- What needs to be done
Give back the full listing verbatim, apart from its images.

- Information provided
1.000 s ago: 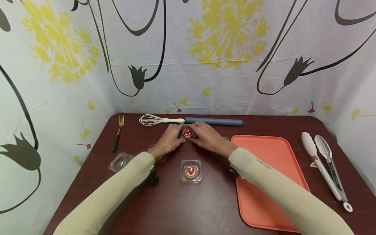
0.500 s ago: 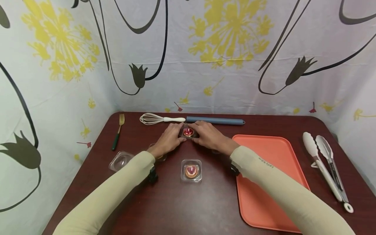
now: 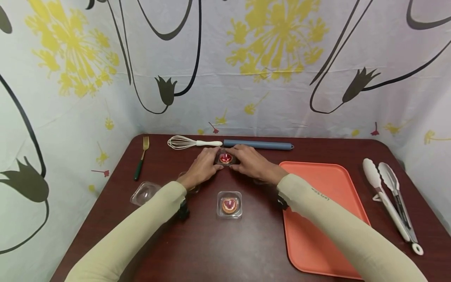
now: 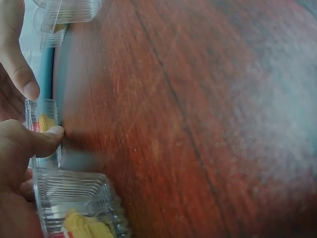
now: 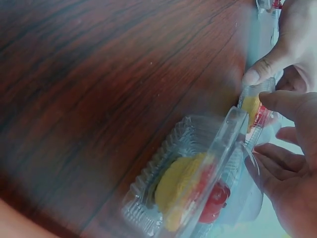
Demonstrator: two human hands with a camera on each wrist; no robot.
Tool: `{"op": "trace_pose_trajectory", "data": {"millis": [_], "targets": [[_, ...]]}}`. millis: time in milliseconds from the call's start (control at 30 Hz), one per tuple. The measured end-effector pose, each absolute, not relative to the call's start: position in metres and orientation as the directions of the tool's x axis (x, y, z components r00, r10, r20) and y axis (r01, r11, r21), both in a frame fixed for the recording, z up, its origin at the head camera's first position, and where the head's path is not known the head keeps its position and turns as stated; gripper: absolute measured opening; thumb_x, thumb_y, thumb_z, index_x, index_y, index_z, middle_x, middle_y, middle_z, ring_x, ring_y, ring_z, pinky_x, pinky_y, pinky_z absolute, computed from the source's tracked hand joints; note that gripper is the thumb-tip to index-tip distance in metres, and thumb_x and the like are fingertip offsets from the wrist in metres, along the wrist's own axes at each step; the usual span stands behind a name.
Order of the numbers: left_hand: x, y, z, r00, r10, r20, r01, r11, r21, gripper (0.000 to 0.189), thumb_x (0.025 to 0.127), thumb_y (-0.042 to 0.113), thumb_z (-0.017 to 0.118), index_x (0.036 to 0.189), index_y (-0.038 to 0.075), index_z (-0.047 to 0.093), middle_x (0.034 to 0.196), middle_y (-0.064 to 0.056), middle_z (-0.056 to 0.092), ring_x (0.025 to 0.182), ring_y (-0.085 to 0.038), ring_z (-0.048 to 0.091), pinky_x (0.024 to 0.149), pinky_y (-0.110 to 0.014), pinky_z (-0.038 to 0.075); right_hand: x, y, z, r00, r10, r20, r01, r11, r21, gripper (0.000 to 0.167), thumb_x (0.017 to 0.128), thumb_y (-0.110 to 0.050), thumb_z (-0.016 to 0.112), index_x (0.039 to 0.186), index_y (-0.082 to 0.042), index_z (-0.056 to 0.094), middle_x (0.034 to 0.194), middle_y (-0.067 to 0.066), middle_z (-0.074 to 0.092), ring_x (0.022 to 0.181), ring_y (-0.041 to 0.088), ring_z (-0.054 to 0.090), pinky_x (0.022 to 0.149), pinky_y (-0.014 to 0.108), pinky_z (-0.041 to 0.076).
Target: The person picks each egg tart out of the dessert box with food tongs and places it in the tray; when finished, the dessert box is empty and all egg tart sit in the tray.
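Near the back of the table, both hands hold a small clear plastic tart box with a red-topped tart inside. My left hand grips its left side, with the thumb along the near face. On the opposite side my right hand grips it with thumb and fingers. The right wrist view shows the yellow crust of the held tart between the two hands. A second clear tart box stands closer to me, below the hands. Beside my right hand is another boxed tart, yellow with red topping.
A whisk and a blue rolling pin lie along the back edge. To the left are a green-handled fork and a clear container. An orange tray and tongs occupy the right side.
Both hands stay on the tart box in nearly the same place. The head view has shifted very slightly.
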State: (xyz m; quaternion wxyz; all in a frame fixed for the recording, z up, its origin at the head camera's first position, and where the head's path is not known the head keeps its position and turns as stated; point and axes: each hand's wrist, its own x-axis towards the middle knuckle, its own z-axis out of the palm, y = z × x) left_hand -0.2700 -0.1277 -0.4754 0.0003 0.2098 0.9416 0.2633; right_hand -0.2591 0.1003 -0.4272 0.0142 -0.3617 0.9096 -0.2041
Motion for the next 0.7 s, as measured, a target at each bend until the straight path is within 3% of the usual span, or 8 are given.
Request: {"op": "trace_pose_trajectory", "data": {"millis": [300, 533, 700], "targets": [[-0.281, -0.13, -0.492, -0.915, 0.385, 0.119, 0.393, 0.785, 0.478, 0.081, 0.098, 0.025, 0.087, 0.164, 0.0, 0.047, 0.159, -0.02, 0.058, 0.143, -0.035, 0.053, 0.121, -0.054, 0.046, -0.261, 0.103, -0.429, -0.712, -0.692, 0.119, -0.677, 0.633, -0.376, 0.061, 0.106, -0.018, 0.076, 0.161, 0.0, 0.054, 0.156, 0.023, 0.06, 0.144, 0.038, 0.058, 0.117, 0.056, 0.05], [-0.269, -0.127, -0.474, -0.915, 0.39, 0.103, 0.388, 0.779, 0.493, 0.081, 0.098, 0.021, 0.087, 0.163, -0.003, 0.046, 0.159, -0.023, 0.057, 0.142, -0.037, 0.053, 0.119, -0.055, 0.048, -0.266, 0.107, -0.425, -0.699, -0.696, 0.165, -0.692, 0.6, -0.4, 0.053, 0.109, -0.014, 0.072, 0.156, 0.006, 0.057, 0.151, 0.024, 0.064, 0.137, 0.039, 0.064, 0.112, 0.056, 0.055], [-0.265, -0.125, -0.466, -0.915, 0.399, 0.055, 0.368, 0.774, 0.516, 0.082, 0.1, 0.019, 0.084, 0.166, -0.002, 0.042, 0.162, -0.023, 0.054, 0.148, -0.039, 0.048, 0.12, -0.057, 0.046, -0.268, 0.108, -0.421, -0.708, -0.688, 0.159, -0.68, 0.603, -0.417, 0.055, 0.107, -0.017, 0.075, 0.155, 0.004, 0.058, 0.151, 0.022, 0.065, 0.136, 0.037, 0.065, 0.111, 0.054, 0.056]]}}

- Output of the task
1.000 s ago: 
0.500 s ago: 
now: 
now: 
now: 
Demonstrator: two human hands with a camera on each wrist; no robot.
Tool: `{"op": "trace_pose_trajectory", "data": {"millis": [_], "targets": [[_, ...]]}}`. millis: time in milliseconds from the call's start (control at 30 Hz), one per tuple. The measured end-effector pose, each absolute, not relative to the call's start: position in metres and orientation as the directions of the tool's x axis (x, y, z components r00, r10, r20) and y axis (r01, r11, r21), both in a frame fixed for the recording, z up, its origin at the head camera's first position, and where the head's path is not known the head keeps its position and turns as stated; gripper: absolute measured opening; thumb_x, thumb_y, thumb_z, index_x, index_y, index_z, middle_x, middle_y, middle_z, ring_x, ring_y, ring_z, pinky_x, pinky_y, pinky_z absolute, computed from the source's tracked hand joints; note that gripper is the thumb-tip to index-tip distance in metres, and thumb_x and the like are fingertip offsets from the wrist in metres, along the wrist's own axes at each step; the usual span stands behind a name.
Order of the numbers: left_hand: x, y, z, r00, r10, r20, r01, r11, r21, gripper (0.000 to 0.189), thumb_x (0.025 to 0.127), thumb_y (-0.042 to 0.113), thumb_z (-0.017 to 0.118), index_x (0.036 to 0.189), index_y (-0.038 to 0.075), index_z (-0.047 to 0.093), middle_x (0.034 to 0.196), middle_y (-0.064 to 0.056), middle_z (-0.056 to 0.092), ring_x (0.025 to 0.182), ring_y (-0.085 to 0.038), ring_z (-0.048 to 0.091), pinky_x (0.024 to 0.149), pinky_y (-0.110 to 0.014), pinky_z (-0.038 to 0.075); right_hand: x, y, z, r00, r10, r20, r01, r11, r21, gripper (0.000 to 0.167), thumb_x (0.017 to 0.128), thumb_y (-0.110 to 0.050), thumb_z (-0.016 to 0.112), index_x (0.039 to 0.186), index_y (-0.082 to 0.042), index_z (-0.056 to 0.094), middle_x (0.034 to 0.194), middle_y (-0.067 to 0.066), middle_z (-0.074 to 0.092), ring_x (0.022 to 0.181), ring_y (-0.041 to 0.088), ring_z (-0.054 to 0.090), pinky_x (0.022 to 0.149), pinky_y (-0.014 to 0.108), pinky_z (-0.041 to 0.076).
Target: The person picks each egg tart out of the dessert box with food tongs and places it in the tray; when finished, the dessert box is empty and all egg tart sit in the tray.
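Near the back of the table, both hands hold a small clear plastic tart box with a red-topped tart inside. My left hand grips its left side, with the thumb along the near face. On the opposite side my right hand grips it with thumb and fingers. The right wrist view shows the yellow crust of the held tart between the two hands. A second clear tart box stands closer to me, below the hands. Beside my right hand is another boxed tart, yellow with red topping.
A whisk and a blue rolling pin lie along the back edge. To the left are a green-handled fork and a clear container. An orange tray and tongs occupy the right side.
Both hands stay on the tart box in nearly the same place. The head view has shifted very slightly.
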State: (xyz m; quaternion wxyz; all in a frame fixed for the recording, z up, its origin at the head camera's first position, and where the head's path is not known the head keeps its position and turns as stated; point and axes: each hand's wrist, its own x-axis towards the middle knuckle, its own z-axis out of the palm, y = z × x) left_hand -0.2700 -0.1277 -0.4754 0.0003 0.2098 0.9416 0.2633; right_hand -0.2591 0.1003 -0.4272 0.0142 -0.3617 0.9096 -0.2041
Motion for the next 0.7 s, as measured, a target at each bend until the straight path is within 3% of the usual span, or 8 are given.
Request: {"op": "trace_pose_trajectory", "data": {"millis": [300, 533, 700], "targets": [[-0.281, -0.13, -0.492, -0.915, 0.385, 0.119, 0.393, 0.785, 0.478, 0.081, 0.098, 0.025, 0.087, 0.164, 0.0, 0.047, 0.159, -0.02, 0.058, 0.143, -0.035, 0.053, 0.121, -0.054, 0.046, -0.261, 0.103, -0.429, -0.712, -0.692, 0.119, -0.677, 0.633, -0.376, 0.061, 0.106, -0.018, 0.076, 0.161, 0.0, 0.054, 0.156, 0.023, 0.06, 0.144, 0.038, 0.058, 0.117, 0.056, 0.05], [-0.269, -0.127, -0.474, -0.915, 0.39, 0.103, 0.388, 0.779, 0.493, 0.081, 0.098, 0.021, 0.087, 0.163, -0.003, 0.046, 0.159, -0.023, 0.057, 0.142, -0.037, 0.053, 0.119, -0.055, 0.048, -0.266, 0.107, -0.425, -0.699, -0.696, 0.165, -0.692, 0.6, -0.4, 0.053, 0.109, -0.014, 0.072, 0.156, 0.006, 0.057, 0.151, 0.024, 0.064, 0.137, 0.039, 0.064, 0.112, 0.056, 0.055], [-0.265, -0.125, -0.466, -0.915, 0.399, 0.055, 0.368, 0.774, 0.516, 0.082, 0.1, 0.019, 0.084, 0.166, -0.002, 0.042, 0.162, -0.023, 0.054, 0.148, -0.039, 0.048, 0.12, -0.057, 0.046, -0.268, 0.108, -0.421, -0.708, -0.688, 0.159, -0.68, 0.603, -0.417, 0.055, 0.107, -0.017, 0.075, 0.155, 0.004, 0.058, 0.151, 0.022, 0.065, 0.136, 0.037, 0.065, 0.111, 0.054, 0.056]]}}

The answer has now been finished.